Toutes les « lubies » ne réussissent cependant pas. Howard Hughes était le Elon Musk des années 50. Il fut l’un des hommes les plus riches du monde, à la fois producteur de films et pionnier de l’aviation. Il acheta et développa la Trans World Airline, pour en faire l’une des plus grandes compagnies aériennes de l’après-guerre. Mais sa grande lubie fut le projet H-4 Hercules, un hydravion géant… en bois, conçu pour l’armée. Achevé en 1947, l’avion ne vola qu’une seule fois, et avec difficulté, puis le projet fut abandonné. Hughes aura dépensé 300 millions de dollars actuels en pure perte.

Est-ce qu’il y a une part d’ego, parfois démesuré, dans ces entreprises? Bien évidemment. L’ego n’est pas à la mode ces temps-ci, mais c’est un moteur historique des grands projets innovants. Sans ego démesuré, pas de Léonard de Vinci ni de Steve Jobs. Ces projets traduisent donc une caractéristique profondément humaine, celle d’essayer de résoudre des grands problèmes, de rêver très haut, parfois de façon démesurée.

Tous les milliardaires peuvent se permettre des lubies. Certaines sont ridicules, comme se payer un 747 et y installer une piscine en or. D’autres sont potentiellement utiles, mais il est souvent difficile de distinguer lesquelles. Mais tous les milliardaires ne cherchent pas à être des pionniers. Ainsi Bernard Arnault finance des musées ou des journaux, des activités plus traditionnelles pour des gens fortunés. Les lubies ne sont donc pas le fait de milliardaires qui s’amusent, mais de pionniers qui ont les moyens de réaliser leurs rêves, ou du moins d’essayer.

Les lubies de riches, un bon deal pour la société

Parce qu’il va à l’encontre des modèles mentaux dominants, l’innovateur se retrouve face à une hostilité sociale qui peut largement entraver sa réussite. Les débuts de la radio au XIXe siècle ont ainsi suscité des tentatives de boycott et d’interdiction de la part des syndicats de musiciens. Face à cette hostilité, qui peut rapidement se traduire par un assèchement des financements, le riche a un avantage évident: il peut financer son projet sur ses propres fonds. C’est sa ‘lubie’, il la finance, et si ça échoue, eh bien ce n’est pas grave, il lui restera toujours quelques milliards pour faire bouillir la marmite. Autrement dit, ce que les ‘lubies’ de milliardaires offrent au système, c’est l’optionalité, c’est-à-dire le fait de permettre de créer des options alternatives auxquelles il ne croit pas.
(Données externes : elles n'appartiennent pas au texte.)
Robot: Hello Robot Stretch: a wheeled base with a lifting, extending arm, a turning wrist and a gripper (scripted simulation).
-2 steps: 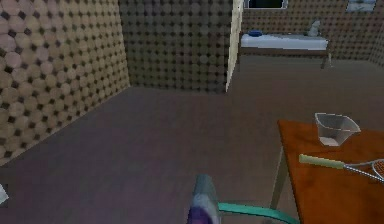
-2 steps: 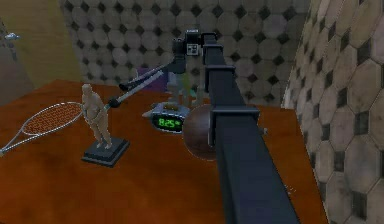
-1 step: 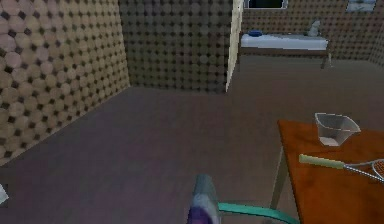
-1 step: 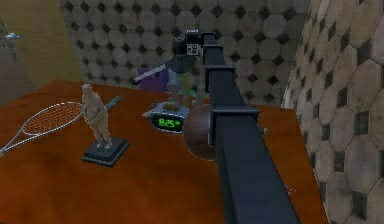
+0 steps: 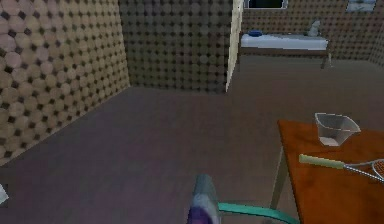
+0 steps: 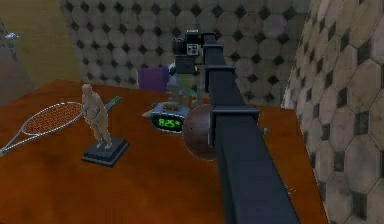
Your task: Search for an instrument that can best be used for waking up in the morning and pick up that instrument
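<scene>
- the alarm clock [image 6: 168, 121], its green digits lit, stands on the wooden table [image 6: 60, 185] toward the far edge, just beside a dark ball [image 6: 197, 138].
- the gripper [image 6: 183, 70] shows at the end of the arm [image 6: 240, 150], past the clock near the table's far edge; i cannot tell whether it holds anything.
- a statuette [image 6: 95, 112] on a flat base stands left of the clock, and a racket [image 6: 45, 120] lies by the table's left edge.
- in the forward view, a clear bowl [image 5: 336, 127] sits near the table's far edge.

A home — bed [image 5: 284, 43] beyond, wooden table [image 6: 60, 190].
</scene>
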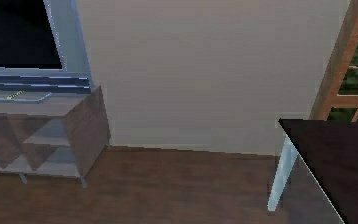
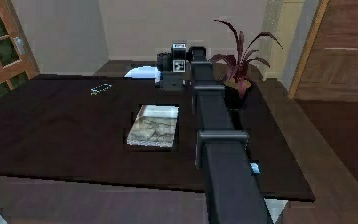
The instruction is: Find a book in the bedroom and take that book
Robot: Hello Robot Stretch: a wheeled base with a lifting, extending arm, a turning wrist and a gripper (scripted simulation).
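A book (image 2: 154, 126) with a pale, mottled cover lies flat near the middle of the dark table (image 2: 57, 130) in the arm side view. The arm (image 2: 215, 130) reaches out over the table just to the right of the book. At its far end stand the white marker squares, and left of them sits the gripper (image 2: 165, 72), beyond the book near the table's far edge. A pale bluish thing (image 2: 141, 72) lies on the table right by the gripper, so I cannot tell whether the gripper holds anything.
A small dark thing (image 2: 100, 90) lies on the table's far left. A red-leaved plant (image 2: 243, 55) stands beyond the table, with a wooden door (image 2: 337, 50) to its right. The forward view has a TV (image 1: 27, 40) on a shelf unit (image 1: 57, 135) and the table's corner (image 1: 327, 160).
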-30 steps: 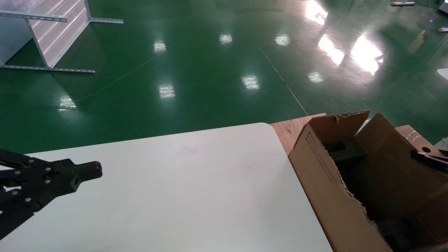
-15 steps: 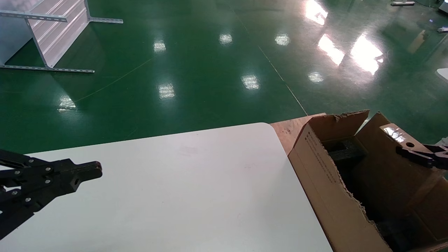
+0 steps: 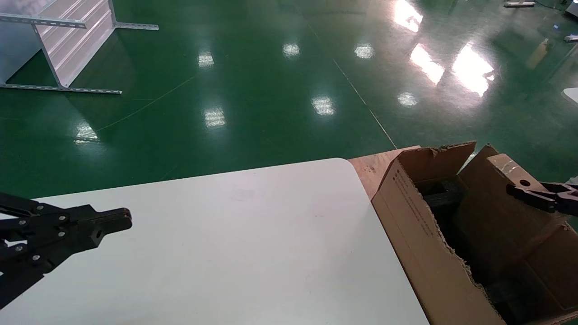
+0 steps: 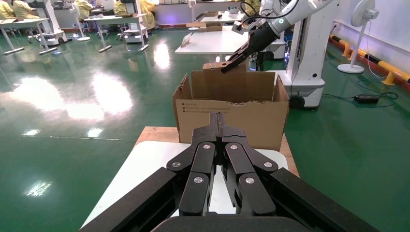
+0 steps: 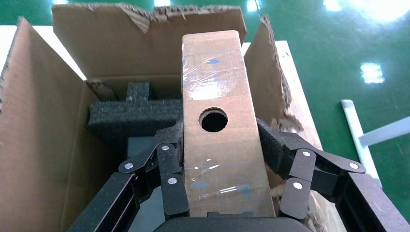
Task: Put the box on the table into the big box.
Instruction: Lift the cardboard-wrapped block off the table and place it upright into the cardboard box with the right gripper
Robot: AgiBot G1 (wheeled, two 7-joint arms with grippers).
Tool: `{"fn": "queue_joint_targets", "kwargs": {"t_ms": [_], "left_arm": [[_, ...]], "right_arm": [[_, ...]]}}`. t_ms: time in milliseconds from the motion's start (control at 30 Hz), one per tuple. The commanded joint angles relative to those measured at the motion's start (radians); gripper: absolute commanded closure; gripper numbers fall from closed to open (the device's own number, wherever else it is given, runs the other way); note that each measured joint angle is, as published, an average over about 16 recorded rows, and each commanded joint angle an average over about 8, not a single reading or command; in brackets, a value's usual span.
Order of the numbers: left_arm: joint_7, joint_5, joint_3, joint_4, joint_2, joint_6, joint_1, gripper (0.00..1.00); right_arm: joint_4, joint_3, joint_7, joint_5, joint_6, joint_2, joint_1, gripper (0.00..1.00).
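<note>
The small box (image 5: 215, 130) was up in the air over the big box (image 3: 424, 225), not down inside it yet. The right gripper (image 5: 222, 186) held it tight, one finger pressed on each long side. Its face with the round hole looked up at the wrist camera. From the head view, the small box (image 3: 508, 169) hung near the far wall of the big box, above the open top.

Inside the big box sat black foam blocks (image 5: 133, 116), with a gap between them. I thought the best way was to go straight down, slowly, and keep the small box away from the torn flaps (image 5: 140, 12) so it would not catch. It should be let go only when it was low and resting on something.

The left gripper (image 3: 110, 221) stayed off to the side above the white table (image 3: 235, 243), with its fingers closed together and nothing in them.
</note>
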Motion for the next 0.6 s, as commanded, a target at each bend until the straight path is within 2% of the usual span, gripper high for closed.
{"fn": "queue_joint_targets", "kwargs": {"t_ms": [33,600], "left_arm": [[0.0,0.0,0.0,0.0,0.0,0.0,0.0,1.0],[0.0,-0.001,0.001,0.0,0.0,0.0,0.0,1.0]], "right_arm": [[-0.001,-0.004,-0.004,0.006,-0.003,0.002,-0.002,1.0],[-0.058,-0.034,-0.047,0.052,-0.005,-0.015,-0.025,1.0]]}}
Le système ne croit pas que le vol d’un objet plus lourd que l’air soit possible. Pas grave, un milliardaire essaie de prouver le contraire. Si ça ne marche pas, c’est lui qui en est de sa poche. Si ça marche, le système en bénéficie sans avoir dépensé un centime. Que le milliardaire en bénéficie amplement aussi est anecdotique. Et donc les lubies de riches, n’en déplaisent aux moralistes, sont un bon deal pour la société. Ils sont une source efficace, même si elle n’est pas la seule, de progrès humain.